Our research is based on the technique of pulsar timing, and what we can learn about the Solar System, the Milky Way and the Universe, by observing pulsars at radio frequencies. The following specific research projects form the core of our work:
Gravitational wave detection:
We are part of the international effort to make the first direct detection of gravitational waves. The gravitational waves we expect to detect, originate in supermassive binary black holes, which are a necessary consequence of galaxy evolution (according to the standard model). So a positive detection will not only lift the final veil of Einstein's theory of relativity, but will also tell us a lot more about how galaxies form and evolve, and about the role dark matter plays in the Universe.

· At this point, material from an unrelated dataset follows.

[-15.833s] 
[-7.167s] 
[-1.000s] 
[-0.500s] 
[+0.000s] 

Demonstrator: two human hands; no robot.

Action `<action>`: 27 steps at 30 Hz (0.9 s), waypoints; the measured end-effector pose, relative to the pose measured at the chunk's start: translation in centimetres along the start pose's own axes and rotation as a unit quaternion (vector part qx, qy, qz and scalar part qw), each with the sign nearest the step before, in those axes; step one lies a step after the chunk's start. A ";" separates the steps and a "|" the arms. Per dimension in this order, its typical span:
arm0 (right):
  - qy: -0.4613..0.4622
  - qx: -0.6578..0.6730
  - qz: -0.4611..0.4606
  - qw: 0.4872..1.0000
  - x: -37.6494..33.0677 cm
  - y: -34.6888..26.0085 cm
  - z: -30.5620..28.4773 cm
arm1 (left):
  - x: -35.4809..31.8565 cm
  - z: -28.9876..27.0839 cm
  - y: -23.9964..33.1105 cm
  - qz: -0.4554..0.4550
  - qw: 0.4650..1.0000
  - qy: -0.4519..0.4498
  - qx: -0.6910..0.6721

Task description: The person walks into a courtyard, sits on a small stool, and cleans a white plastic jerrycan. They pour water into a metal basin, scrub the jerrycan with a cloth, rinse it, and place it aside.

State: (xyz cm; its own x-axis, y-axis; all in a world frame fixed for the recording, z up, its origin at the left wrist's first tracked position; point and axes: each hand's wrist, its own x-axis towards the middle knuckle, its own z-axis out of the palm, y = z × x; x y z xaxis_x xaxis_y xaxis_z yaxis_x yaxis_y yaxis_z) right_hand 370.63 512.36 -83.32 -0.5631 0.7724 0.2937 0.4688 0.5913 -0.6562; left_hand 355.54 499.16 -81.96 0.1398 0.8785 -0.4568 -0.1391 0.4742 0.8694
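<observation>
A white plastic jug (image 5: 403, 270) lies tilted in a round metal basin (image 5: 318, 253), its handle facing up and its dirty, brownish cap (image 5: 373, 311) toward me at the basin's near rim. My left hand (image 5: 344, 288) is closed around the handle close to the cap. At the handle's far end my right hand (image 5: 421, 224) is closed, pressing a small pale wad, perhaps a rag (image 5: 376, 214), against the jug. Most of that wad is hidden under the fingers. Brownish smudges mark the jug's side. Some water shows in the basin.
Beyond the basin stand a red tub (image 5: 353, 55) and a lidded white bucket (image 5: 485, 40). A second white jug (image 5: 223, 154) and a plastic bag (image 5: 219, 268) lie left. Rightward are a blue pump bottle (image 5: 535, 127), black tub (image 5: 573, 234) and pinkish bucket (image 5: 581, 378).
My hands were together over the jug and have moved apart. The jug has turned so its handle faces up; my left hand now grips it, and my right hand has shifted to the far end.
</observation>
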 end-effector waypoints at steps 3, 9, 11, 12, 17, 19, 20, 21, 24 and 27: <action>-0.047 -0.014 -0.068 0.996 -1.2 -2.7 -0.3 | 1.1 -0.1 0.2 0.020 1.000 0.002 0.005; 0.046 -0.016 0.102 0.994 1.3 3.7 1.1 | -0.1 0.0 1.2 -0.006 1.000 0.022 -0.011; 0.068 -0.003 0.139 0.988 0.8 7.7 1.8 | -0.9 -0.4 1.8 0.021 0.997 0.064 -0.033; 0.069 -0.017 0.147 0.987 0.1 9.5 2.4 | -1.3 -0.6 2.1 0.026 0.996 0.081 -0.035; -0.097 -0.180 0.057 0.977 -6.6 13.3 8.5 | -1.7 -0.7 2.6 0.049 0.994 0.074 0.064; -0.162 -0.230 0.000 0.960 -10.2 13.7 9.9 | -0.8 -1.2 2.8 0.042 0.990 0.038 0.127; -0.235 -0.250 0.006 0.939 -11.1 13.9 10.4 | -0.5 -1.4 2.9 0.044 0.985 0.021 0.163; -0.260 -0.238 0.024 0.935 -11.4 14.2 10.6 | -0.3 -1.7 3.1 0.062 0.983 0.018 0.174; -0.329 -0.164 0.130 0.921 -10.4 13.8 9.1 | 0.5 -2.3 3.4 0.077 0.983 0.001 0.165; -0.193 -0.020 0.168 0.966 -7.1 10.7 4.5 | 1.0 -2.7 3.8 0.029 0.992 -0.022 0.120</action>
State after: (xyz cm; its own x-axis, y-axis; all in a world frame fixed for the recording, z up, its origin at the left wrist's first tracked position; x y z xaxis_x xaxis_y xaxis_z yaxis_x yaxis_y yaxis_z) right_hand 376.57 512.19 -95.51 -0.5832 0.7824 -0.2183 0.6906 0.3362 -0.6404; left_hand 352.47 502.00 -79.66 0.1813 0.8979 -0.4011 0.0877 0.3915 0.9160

Low-frequency pulsar observations and the interstellar medium:
We use the low-frequency array (LOFAR) to observe pulsars and to measure the dispersion of the pulsed signals, at unprecedented precision. Firstly this allows us to correct for these dispersive delays (which can help the gravitational-wave detection efforts mentioned above); and secondly we can get a very precise view of the densities and turbulence of interstellar gas clouds, which is a useful probe of Galactic dynamics at the smallest scales.
Timing of close and relativistic binary pulsars:
The high-precision timing possible today, allows very precise measurements of the binary systems some pulsars inhabit. This the case of double neutron stars, this enables highly precise tests of relativistic gravity and in the case of pulsars in close orbits with semi-degenerate stars, it provides insight into the interior and winds of these stars, which cannot be probed otherwise.
Besides these main topics, we are interested in a variety of pulsar-related research, including pulsar population statistics, single pulse studies, pulsar mass measurements, development of techniques and code for pulsar timing analyses and pulsar timing stability analysis.